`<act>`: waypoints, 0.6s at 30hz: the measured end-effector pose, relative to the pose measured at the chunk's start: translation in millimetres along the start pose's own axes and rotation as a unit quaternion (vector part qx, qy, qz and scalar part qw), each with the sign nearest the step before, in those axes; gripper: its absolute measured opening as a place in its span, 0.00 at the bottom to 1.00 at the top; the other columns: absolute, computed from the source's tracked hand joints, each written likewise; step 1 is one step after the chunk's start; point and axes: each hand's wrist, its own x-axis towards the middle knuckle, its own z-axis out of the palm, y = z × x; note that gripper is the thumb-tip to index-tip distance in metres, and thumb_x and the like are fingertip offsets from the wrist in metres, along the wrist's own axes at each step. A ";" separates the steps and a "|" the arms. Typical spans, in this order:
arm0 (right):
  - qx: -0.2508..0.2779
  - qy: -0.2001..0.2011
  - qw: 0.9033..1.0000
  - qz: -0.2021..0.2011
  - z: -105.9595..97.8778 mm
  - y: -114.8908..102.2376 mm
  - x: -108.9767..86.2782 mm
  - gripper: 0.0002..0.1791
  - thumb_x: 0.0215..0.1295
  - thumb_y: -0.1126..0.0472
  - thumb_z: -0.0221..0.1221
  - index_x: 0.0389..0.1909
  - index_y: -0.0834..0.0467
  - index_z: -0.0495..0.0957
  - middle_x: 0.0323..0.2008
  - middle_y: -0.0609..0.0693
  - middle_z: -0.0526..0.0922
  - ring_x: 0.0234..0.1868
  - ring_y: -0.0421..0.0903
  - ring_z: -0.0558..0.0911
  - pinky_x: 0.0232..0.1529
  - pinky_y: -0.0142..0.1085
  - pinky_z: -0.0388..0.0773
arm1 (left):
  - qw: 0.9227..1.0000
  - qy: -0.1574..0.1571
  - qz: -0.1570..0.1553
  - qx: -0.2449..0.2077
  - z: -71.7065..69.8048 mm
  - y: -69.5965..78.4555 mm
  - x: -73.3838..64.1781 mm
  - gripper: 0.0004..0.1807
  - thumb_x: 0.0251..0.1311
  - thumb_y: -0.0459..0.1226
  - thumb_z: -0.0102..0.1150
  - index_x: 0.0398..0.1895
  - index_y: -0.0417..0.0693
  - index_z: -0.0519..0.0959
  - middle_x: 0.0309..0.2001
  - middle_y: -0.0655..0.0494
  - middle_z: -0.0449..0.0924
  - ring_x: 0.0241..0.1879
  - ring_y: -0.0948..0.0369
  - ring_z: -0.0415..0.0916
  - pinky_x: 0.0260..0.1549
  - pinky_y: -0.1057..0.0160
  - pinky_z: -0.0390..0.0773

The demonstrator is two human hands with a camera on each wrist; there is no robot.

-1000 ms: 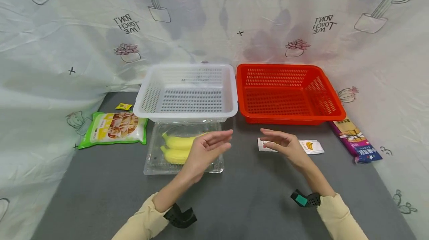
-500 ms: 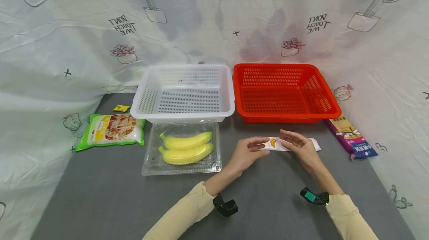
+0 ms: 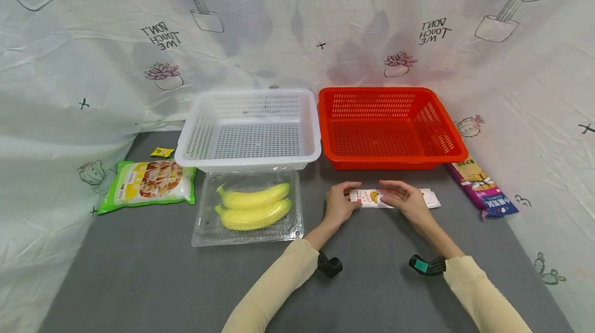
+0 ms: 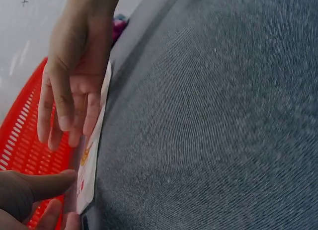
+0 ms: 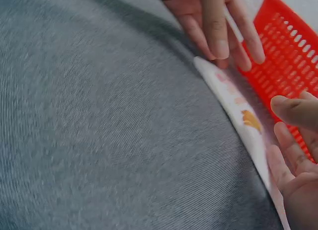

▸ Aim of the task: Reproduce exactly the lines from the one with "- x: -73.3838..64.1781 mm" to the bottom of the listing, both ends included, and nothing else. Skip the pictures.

▸ Finished exercise:
  - x: -73.3838..64.1781 mm
  - gripper: 0.0004..0.1807
  - thumb_x: 0.0251..0.1311
  - thumb_y: -0.0459..0.1226
  - thumb_z: -0.0102..0.1150
  - index_x: 0.0398..0.1895
  - index_y: -0.0417..0.0693
  - index_z: -0.0519..0.0959
  - middle_x: 0.0309..0.2001
  - middle_y: -0.0655..0.0494
  - middle_z: -0.0449..0.0924
  - ring_x: 0.0241..0.1879
  - ring_y: -0.0948..0.0369
  - ring_z: -0.0415..0.0916
  - pinky_x: 0.0260..0.1549
  - pinky_y: -0.1057..0.0160
  - pinky_z: -0.0390..0.0773

The demonstrator is two human hands with a camera on each wrist; there is no robot.

-1000 ms: 
-500 ms: 
+0 ms: 
+0 ms: 
+0 ms: 

The exercise is now done.